В тот день они поспорили по поводу того, нужно ли сообщать сестрам о ее болезни. Полина была категорически против, заставив мужа пообещать, что он ничего им не скажет. Данилов слабо возражал, говоря, что, наверное, это неправильно и ее родные имеют право знать правду.
Наконец Полина не выдержала и закричала:
– Может, ты думаешь, что мне станет легче, если они будут сидеть у моей кровати, страдать, лить слезы и наблюдать мою агонию?! Или им от этого будет легче? Ах, увольте меня от такой радости! – Она швырнула стакан с водой, стоящий на столике, в стену. У нее началась истерика. Она кричала в голос и не могла остановиться.
Успокоившись, сказала:
– Скоро у меня не будет сил даже на это. Последняя истерика… Дальше обойдемся без этого.

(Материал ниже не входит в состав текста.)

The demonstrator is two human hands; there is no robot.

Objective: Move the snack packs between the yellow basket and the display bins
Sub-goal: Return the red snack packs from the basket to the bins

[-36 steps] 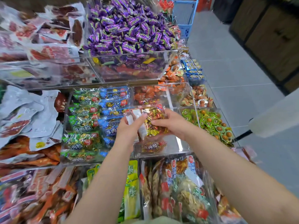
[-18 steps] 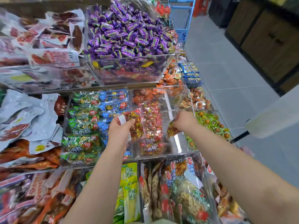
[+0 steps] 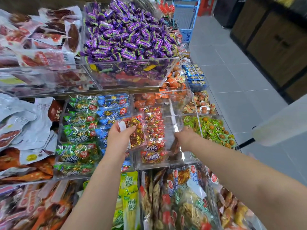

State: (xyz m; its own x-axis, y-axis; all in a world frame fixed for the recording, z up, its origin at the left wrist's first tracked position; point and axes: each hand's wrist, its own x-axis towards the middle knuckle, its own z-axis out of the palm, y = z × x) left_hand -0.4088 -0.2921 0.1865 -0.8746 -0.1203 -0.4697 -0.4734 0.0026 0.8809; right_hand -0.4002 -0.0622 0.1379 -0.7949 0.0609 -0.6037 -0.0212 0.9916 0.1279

Итак, она уговорила мужа ничего не говорить сестрам о ее болезни. В ответ на вопрос Ивана: «Может, это неправильно, Полиша? Может, они должны знать?» – Полина усмехнулась: «А кто сейчас знает, как правильно?»
Из больницы она несколько раз звонила в Петербург, разговаривала с Татьяной, стараясь говорить спокойно, бодро. Последний раз Полина позвонила сестре незадолго до Машиного дня рождения.
Татьяна удивилась:
– Полиночка, отчего у тебя такой голос?
Надо сделать над собой последнее усилие, Господи, дай мне сил…
– Я жутко простыла… Такая нелепость.
– Но ты лечишься? – встревожилась Татьяна.
– Да, конечно. Иван делает мне уколы.
– Вот и хорошо! Вы приедете на Машин день рождения?
– Конечно!
– Приезжай скорее, родной воздух пойдет тебе на пользу!
– Да, Танечка…
Разве может быть иначе?!
Она долго смотрела на висевшую над кроватью любимую картину «Странные танцы», когда-то подаренную ей Климовым. Поняв, что уже не выйдет из больницы, Полина попросила Данилова принести картину из дома.